The quality of an oligonucleotide (ie. how much is full-length product versus incomplete products) may be assessed by loading approximately 5 ug on a 19 or 20% polyacrylamide/urea minigel and staining with ethidium bromide. This same gel system may also be used in a preparative manner to purify the full-length from the incomplete oligonucleotide products.

  1. Recipe for 19% acrylamide/urea gel

    This recipe is for 30ml, which is enough for a standard size gel. You need only 5-10ml for a typical minigel (for quality assessment or for purifying only a portion of the oligonucleotide). There is no stacking gel in this gel system.

    • 15 ml of 40% acrylamide (1:22)*
    • 14.4 g urea
      • >
    • 3 ml 10X TBE


    1. warm to 37o to dissolve urea

    2. Add water to fill to 30ml. Just before pouring gel, add:
      • 120 ul of 15% ammonium persulfate
      • 20 ul TEMED
      3.  
    3. Pour the gel. Put in the appropriate comb (either a "welled" comb or preparative style), and allow the gel to polymerize at a 20º angle. Add more acrylamide solution to the top of the gel around the comb during polymerization if required.
       
      4.  
    4. Pre-run the gel in 1X TBE for 1 hour at 200V (minigel) to 400 V (regular size gel).

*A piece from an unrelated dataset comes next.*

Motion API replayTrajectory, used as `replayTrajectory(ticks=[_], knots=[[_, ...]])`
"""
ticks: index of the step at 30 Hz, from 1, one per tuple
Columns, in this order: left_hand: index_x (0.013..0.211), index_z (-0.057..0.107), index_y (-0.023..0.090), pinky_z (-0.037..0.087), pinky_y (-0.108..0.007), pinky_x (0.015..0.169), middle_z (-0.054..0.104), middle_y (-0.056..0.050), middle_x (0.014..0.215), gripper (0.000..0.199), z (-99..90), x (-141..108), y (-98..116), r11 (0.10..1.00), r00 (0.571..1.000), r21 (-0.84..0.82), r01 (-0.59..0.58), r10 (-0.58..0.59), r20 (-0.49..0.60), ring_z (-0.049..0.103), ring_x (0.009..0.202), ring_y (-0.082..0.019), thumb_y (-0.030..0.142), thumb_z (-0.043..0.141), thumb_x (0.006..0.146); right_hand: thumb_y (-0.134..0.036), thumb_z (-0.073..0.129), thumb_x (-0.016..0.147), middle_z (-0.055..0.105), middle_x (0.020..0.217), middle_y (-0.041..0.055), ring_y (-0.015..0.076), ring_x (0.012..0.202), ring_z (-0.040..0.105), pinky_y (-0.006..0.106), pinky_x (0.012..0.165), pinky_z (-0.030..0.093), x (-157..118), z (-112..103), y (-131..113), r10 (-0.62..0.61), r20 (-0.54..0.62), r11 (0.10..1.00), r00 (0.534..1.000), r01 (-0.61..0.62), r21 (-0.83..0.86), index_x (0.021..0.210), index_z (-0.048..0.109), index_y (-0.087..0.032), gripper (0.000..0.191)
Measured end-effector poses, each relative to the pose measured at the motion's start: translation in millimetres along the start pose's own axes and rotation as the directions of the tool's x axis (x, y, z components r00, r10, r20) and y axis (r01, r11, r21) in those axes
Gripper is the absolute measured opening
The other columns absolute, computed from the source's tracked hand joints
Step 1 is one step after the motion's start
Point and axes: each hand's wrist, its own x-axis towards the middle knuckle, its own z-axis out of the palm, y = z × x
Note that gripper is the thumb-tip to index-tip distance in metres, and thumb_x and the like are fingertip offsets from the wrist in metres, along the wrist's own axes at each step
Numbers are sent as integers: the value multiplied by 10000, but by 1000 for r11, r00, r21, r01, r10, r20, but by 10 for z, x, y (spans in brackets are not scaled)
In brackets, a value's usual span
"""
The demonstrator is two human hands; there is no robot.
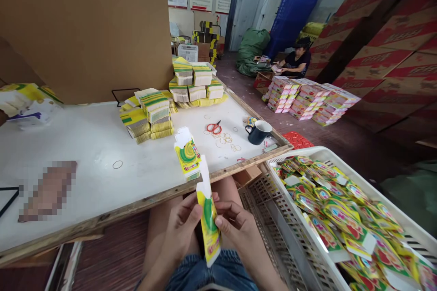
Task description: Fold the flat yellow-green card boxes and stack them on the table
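Note:
A yellow and green printed carton (209, 225) with a raised white end flap is held upright over my lap. My left hand (184, 220) grips its left edge between thumb and fingers. From the other side, my right hand (237, 223) pinches its right edge. The carton looks narrow and partly flattened; its inside is hidden. Just beyond it, at the table's front edge, lies a small stack of similar flat cartons (187, 154). Bundles of folded cartons (150, 111) are piled farther back, with more bundles (193, 82) behind them.
Red scissors (214, 128), loose rubber bands (225, 138) and a dark mug (259, 132) sit on the white table (92, 145). At my right stands a white plastic crate (321, 152) full of printed packs (344, 218). A co-worker (297, 61) sits by stacked pink boxes (307, 100).

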Motion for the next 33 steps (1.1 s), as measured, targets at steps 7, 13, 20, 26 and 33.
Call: replayTrajectory(ticks=[7, 13, 20, 26, 33], knots=[[1130, 704, 238, 520, -364, 903, 764, -96, 1061, 439, 37, 0, 4, 998, 999, -57, 30, -29, 25, 675, 1025, -276, 438, 739, 740, -383, 747, 753, 740, 851, 68, 193, 716, 663, 300, 667, 536, 12, 42, 56, -22, -61, 992, 998, 14, -123, 906, 674, -162, 279], [1019, 741, 222, 554, -357, 769, 776, -86, 892, 475, 64, -61, -17, 965, 981, -182, 188, -192, -1, 712, 842, -262, 512, 782, 645, -213, 701, 797, 628, 1227, 97, 269, 1071, 593, 399, 860, 498, 24, 23, -19, -497, -15, 660, 868, 367, -656, 1182, 588, -232, 402], [918, 740, 129, 527, -340, 644, 737, -102, 767, 437, -25, -106, 20, 938, 955, -197, 287, -295, -11, 676, 688, -234, 512, 725, 706, -110, 721, 753, 640, 1153, 63, 264, 1055, 584, 434, 898, 481, 76, -41, -127, -428, 247, 522, 869, 461, -717, 1218, 553, -266, 518], [955, 726, 121, 499, -330, 590, 704, -84, 665, 504, -60, -119, 21, 920, 935, -175, 351, -354, 16, 650, 600, -225, 556, 699, 701, -98, 784, 692, 597, 1252, 76, 285, 1143, 528, 452, 959, 449, 98, -22, -175, -394, 276, 501, 877, 457, -735, 1200, 568, -247, 571], [971, 724, 119, 464, -295, 549, 694, -60, 646, 569, -222, -150, -81, 928, 919, -9, 373, -371, -134, 620, 559, -193, 552, 780, 606, 10, 755, 640, 575, 963, 22, 222, 928, 549, 342, 792, 477, 93, 5, -144, -388, 204, 543, 899, 401, -737, 792, 556, -216, 337]])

    *(1:22) 40% acrylamide
    22.9g acrylamide
    1.09g bis-acrylamide
    Fill to 60ml with water. This may be stored dark, 4ºC for several weeks after filtering and degassing.


  2. Running the Sample

    1. Prepare the sample by dissolving the desired amount in water and adding an equal volume of formamide. Load one lane with xylene cyanol/bromophenol blue, with an equal volume of formamide, as marker dyes (these run approximately equivalent to an 8 mer and 28 mer oligo in this gel system). Heat samples and markers to 65o for 10 minutes. Clean out the wells by gently squirting with a pasteur pipet until unpolymerized material is gone, and load the samples. If running a quality assessment gel to be stained with ethidium bromide, use approximately 5-10ug of material, with the final volume of sample (with the formamide) being appropriate for the well size of the gel you are using. If running a preparative gel for purification, load about one third to one half of the sample into the preparative well, keeping the final volume with the formamide appropriate for the well volume. Use a separate well to load the marker dyes.


    2. Run the gel under the same conditions as pre-running.

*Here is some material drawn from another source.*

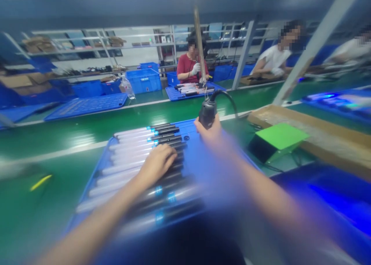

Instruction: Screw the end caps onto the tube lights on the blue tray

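The right hand point(209, 131) is curled shut around a corded black electric screwdriver point(207, 112) (it seems to hang from an overhead line), while the left hand point(158, 164), half-curled and blurred, lies on the rows of black-and-white tubes point(130, 151) in a blue tray point(185, 126) — whether it grips one, I cannot tell.

My left hand point(158, 164) is resting on a row of black-and-white tubes point(139, 160) lying side by side in a blue tray point(189, 135), and my right hand point(208, 130) is gripping a black corded electric screwdriver point(208, 112) just past them.
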Motion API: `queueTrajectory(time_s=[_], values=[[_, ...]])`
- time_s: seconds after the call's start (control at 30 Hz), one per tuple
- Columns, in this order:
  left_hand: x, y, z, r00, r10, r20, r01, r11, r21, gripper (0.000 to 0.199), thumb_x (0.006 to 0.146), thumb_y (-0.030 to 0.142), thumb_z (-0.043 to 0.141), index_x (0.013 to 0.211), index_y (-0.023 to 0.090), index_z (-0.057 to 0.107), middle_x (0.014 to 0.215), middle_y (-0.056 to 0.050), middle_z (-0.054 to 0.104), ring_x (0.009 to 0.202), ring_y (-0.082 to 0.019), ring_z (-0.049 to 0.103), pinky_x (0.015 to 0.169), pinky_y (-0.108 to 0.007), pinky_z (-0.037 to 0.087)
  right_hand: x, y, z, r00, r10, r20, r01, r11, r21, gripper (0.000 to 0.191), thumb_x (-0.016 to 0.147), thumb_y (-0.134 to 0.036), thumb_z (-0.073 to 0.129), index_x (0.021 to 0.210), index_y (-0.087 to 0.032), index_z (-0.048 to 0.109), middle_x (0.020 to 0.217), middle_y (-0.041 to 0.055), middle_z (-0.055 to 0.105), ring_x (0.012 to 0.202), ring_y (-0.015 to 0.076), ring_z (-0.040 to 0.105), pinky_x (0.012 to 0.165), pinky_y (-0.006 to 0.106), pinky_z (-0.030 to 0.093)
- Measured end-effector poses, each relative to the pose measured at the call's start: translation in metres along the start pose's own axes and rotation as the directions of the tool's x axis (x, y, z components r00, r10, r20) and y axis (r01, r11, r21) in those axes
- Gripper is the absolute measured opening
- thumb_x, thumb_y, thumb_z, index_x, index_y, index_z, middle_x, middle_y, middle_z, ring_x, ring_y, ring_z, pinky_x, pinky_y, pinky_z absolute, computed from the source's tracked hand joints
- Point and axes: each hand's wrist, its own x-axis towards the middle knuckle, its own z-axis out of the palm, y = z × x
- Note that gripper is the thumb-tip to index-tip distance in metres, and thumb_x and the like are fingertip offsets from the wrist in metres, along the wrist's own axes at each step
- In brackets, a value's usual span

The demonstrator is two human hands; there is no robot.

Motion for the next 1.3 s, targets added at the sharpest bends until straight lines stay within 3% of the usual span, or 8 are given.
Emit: queueTrajectory(time_s=[0.17,0.33,0.43,0.63,0.77,0.97,1.1,1.3], values=[[0.01,0.016,0.001,0.991,0.067,0.116,-0.063,0.997,-0.038,0.037,0.112,0.034,0.043,0.118,0.018,0.075,0.117,-0.01,0.077,0.11,-0.023,0.069,0.101,-0.042,0.054,-0.014,-0.027,-0.005,0.996,0.028,0.079,-0.027,1.0,-0.016,0.04,0.084,-0.048,0.08,0.108,-0.025,0.057,0.083,-0.0018,0.072,0.068,0.0171,0.067,0.069,0.034,0.057],[-0.034,-0.024,-0.029,0.998,-0.062,0.016,0.059,0.987,0.151,0.048,0.113,0.044,0.037,0.132,0.016,0.072,0.125,-0.014,0.076,0.115,-0.027,0.07,0.105,-0.048,0.056,-0.022,-0.028,-0.014,0.996,0.002,0.086,-0.003,1.0,0.009,0.035,0.084,-0.045,0.081,0.107,-0.028,0.062,0.087,0.0023,0.074,0.068,0.0207,0.068,0.065,0.037,0.06],[-0.061,-0.043,-0.041,0.995,-0.084,0.062,0.067,0.969,0.238,0.049,0.112,0.046,0.038,0.131,0.017,0.073,0.123,-0.015,0.075,0.112,-0.027,0.07,0.1,-0.046,0.058,-0.025,-0.023,-0.017,0.998,0.018,0.06,-0.019,1.0,0.023,0.035,0.084,-0.044,0.081,0.107,-0.027,0.061,0.091,0.0046,0.075,0.072,0.0222,0.07,0.065,0.038,0.061],[-0.07,-0.041,-0.035,0.986,-0.012,0.167,-0.043,0.944,0.326,0.051,0.112,0.048,0.04,0.139,0.014,0.067,0.122,-0.017,0.071,0.108,-0.028,0.067,0.096,-0.044,0.057,-0.029,-0.022,-0.017,0.997,0.08,0.013,-0.08,0.997,-0.019,0.036,0.079,-0.039,0.086,0.099,-0.022,0.062,0.089,0.0029,0.075,0.075,0.0201,0.073,0.077,0.042,0.062],[-0.064,-0.043,-0.031,0.987,0.029,0.156,-0.079,0.942,0.327,0.053,0.112,0.05,0.038,0.139,0.015,0.066,0.114,-0.015,0.071,0.103,-0.027,0.066,0.093,-0.042,0.057,-0.03,-0.023,-0.014,1.0,-0.004,0.018,0.004,1.0,0.02,0.029,0.081,-0.032,0.083,0.1,-0.023,0.064,0.09,0.0017,0.075,0.077,0.0185,0.073,0.081,0.041,0.062],[-0.065,-0.046,-0.018,0.991,0.117,0.069,-0.13,0.964,0.233,0.048,0.113,0.041,0.038,0.132,0.013,0.072,0.125,-0.016,0.074,0.112,-0.028,0.07,0.098,-0.044,0.06,-0.032,-0.025,-0.011,0.997,-0.034,0.074,0.03,0.998,0.062,0.012,0.088,-0.024,0.079,0.087,-0.022,0.067,0.066,-0.0041,0.065,0.052,0.0111,0.06,0.052,0.025,0.051],[-0.067,-0.045,-0.008,0.984,0.178,-0.019,-0.169,0.961,0.218,0.045,0.112,0.032,0.037,0.129,0.014,0.075,0.124,-0.014,0.076,0.104,-0.026,0.074,0.093,-0.04,0.063,-0.024,-0.036,0.006,0.974,-0.094,0.206,0.051,0.977,0.206,0.01,0.091,-0.022,0.078,0.09,-0.024,0.068,0.073,-0.0049,0.069,0.053,0.0085,0.062,0.051,0.02,0.052],[-0.065,-0.045,-0.005,0.968,0.24,-0.069,-0.217,0.946,0.239,0.035,0.108,0.025,0.048,0.13,0.016,0.074,0.119,-0.013,0.076,0.098,-0.024,0.073,0.085,-0.037,0.064,-0.012,-0.051,0.065,0.942,-0.145,0.303,0.021,0.926,0.377,0.016,0.093,-0.027,0.074,0.097,-0.027,0.059,0.084,-0.0064,0.07,0.055,0.0066,0.061,0.055,0.022,0.054]])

    3. When dyes have migrated the desired distance, remove the gel and either stain in ethidium bromide or wrap in saran wrap for ultraviolet shadowing (for the purification gel). Lay the wrapped gel on a treated silica plate (fluoresces at 254nm) and illuminate with a handheld UV illuminator at 254nm (short wave). The DNA will absorb the light and appear dark against the fluorescing silica. Work quickly, and using a clean razor blade cut out the largest (full-length) dark band. Cut the acrylamide strip into small bits and transfer to a tube(s).

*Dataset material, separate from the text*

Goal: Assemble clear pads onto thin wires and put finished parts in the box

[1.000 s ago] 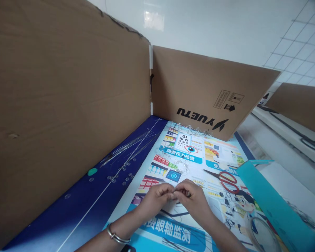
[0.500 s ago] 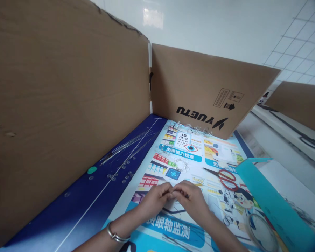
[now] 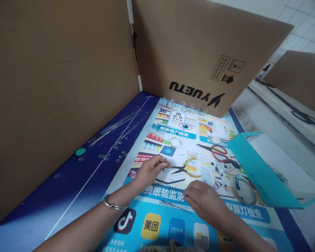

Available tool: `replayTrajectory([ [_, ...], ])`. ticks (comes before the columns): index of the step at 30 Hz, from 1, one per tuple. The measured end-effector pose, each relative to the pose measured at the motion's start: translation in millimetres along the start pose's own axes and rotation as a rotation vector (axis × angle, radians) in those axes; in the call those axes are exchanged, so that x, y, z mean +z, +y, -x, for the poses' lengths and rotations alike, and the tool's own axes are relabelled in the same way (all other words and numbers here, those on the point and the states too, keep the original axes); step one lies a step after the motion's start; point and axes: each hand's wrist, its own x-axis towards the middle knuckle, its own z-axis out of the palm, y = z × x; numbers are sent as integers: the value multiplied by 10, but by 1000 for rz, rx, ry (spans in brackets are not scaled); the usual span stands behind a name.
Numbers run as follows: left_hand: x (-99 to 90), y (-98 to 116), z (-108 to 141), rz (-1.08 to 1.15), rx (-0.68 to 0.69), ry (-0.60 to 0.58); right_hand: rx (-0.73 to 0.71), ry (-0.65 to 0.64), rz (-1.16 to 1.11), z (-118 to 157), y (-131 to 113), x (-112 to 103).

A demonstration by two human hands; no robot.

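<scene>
My left hand [image 3: 150, 169] presses its fingertips together beside the yellow-handled pliers [image 3: 183, 169], on what I cannot tell; my right hand [image 3: 206, 199] is curled near the thin wires [image 3: 174, 206] on the near side, its grip hidden. I'd do best with a light, steady left pinch, parting any wire by its end, away from the scissors [image 3: 219, 153] farther right
</scene>
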Motion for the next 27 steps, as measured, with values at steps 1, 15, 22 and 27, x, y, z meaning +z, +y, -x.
replayTrajectory([
  [1,2,1,1,33,2,38,5,-21,30,62,-29,34],
  [15,-26,81,16,230,12,250,-175,-264,466,31,-324,139],
  [22,-86,136,-18,285,-52,251,-126,-210,531,-92,-341,342],
  [27,-66,166,-13,275,-31,220,-150,-105,501,-83,-154,536],
])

    4. Add 1 ml of 0.3M Na0Ac per 2 cm length of gel slice. Agitate, if possible (improves elution of oligo), at 37ºC overnight. Spin down acrylamide and carefully transfer supernatant and respin to ensure all acrylamide bits are removed. Extract the supernatant with an equal volume of phenol:chloroform (1:1). Precipitate the oligonucleotide with 2 volumes of ethanol at -20ºC. (If sample will not precipitate, use 6 volumes of acetone or a mix of ethanol and acetone.) Wash the pellet with1 ml of 95% ethanol, dry, resuspend, and determine the concentration of oligonucleotide spectrophotometrically. You should be able to recover approximately 100-400ug of oligonucleotide per 200nmol synthesis with this method.